Prof. Ni’am menegaskan bahwa Undang-Undang Jaminan Produk Halal (UU JPH) dengan jelas menyebutkan bahwa setiap produk yang masuk, beredar, dan diperjualbelikan di Indonesia wajib bersertifikat halal. Ini adalah bentuk perlindungan negara terhadap hak konsumen Muslim.
“Hindari produk pangan yang tidak halal serta yang tidak jelas kehalalannya, termasuk jika produk AS tidak patuh pada aturan halal,” tegas Prof. Ni’am.
Beliau mengingatkan bahwa pemerintah Indonesia tidak boleh menukarkan perlindungan konsumen dan ketaatan hukum dengan konsesi dagang. Masyarakat pun diimbau untuk lebih kritis dan selektif dalam memilih produk konsumsi, terutama yang berasal dari negara yang enggan mengikuti regulasi lokal.

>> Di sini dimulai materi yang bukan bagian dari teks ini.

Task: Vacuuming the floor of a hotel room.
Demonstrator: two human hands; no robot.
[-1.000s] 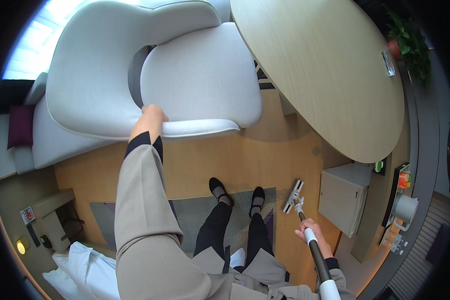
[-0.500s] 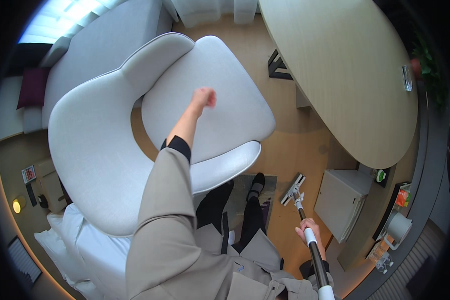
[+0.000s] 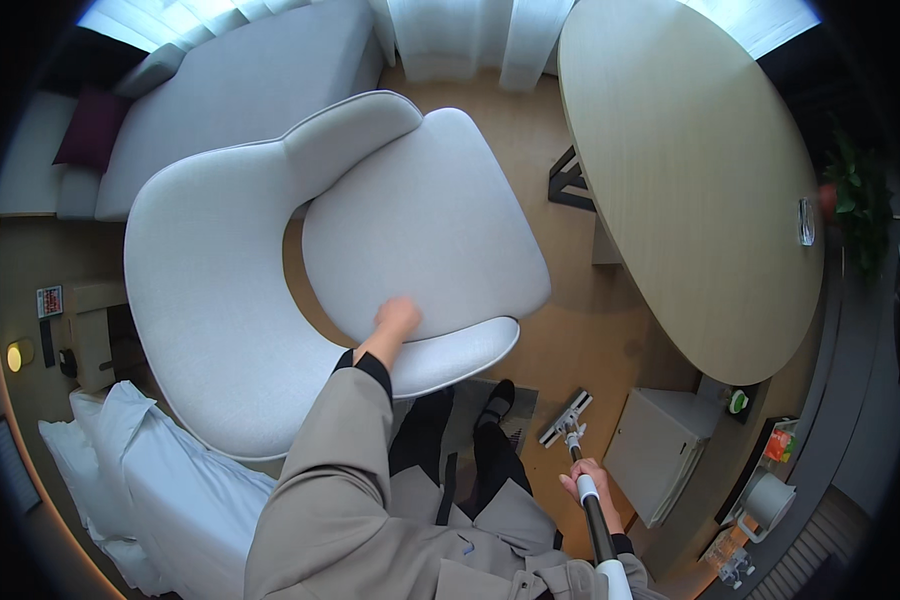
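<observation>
A pale grey upholstered armchair [image 3: 425,225] fills the middle, with its seat toward the back right. My left hand [image 3: 397,318] is at the seat's near edge, just inside the near armrest [image 3: 460,352]. Its fingers are blurred and partly hidden, so I cannot make out their grip or whether they touch the fabric. My right hand [image 3: 590,484] is wrapped round the black and white pole of a mop [image 3: 596,520]. The mop's flat, narrow head [image 3: 566,418] rests on the wooden floor to the right of my feet.
An oval wooden table [image 3: 700,190] stands right of the chair, a glass dish near its far edge. Below it is a small white fridge [image 3: 658,450], beside a shelf with a kettle [image 3: 765,503]. A grey sofa [image 3: 250,85] lies behind; white bedding [image 3: 180,490] is at left.
My left hand has come back toward me, from above the seat's middle down to beside the near armrest. My right hand still grips the mop. The whole view has shifted a little.
</observation>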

Polemik ini menjadi ujian nyata bagi pemerintah Indonesia di tahun 2026. Apakah diplomasi dagang akan mengalahkan perlindungan hukum bagi konsumen dalam negeri? Ataukah pemerintah akan tetap tegak berdiri membela produsen lokal yang selama ini telah taat pada regulasi?
LPPOM dan MUI sepakat bahwa keberpihakan kepada produsen dalam negeri harus menjadi prioritas utama. Sertifikasi halal bukan sekadar urusan administratif, melainkan instrumen kedaulatan yang menjamin keamanan dan kenyamanan masyarakat luas.
Sobat WamaNews, sebagai konsumen, langkah terbaik kita adalah tetap waspada dan mengutamakan produk yang jelas status kehalalannya. Jangan sampai atas nama “kerjasama internasional”, hak kita untuk mengonsumsi produk yang terjamin halal menjadi terabaikan.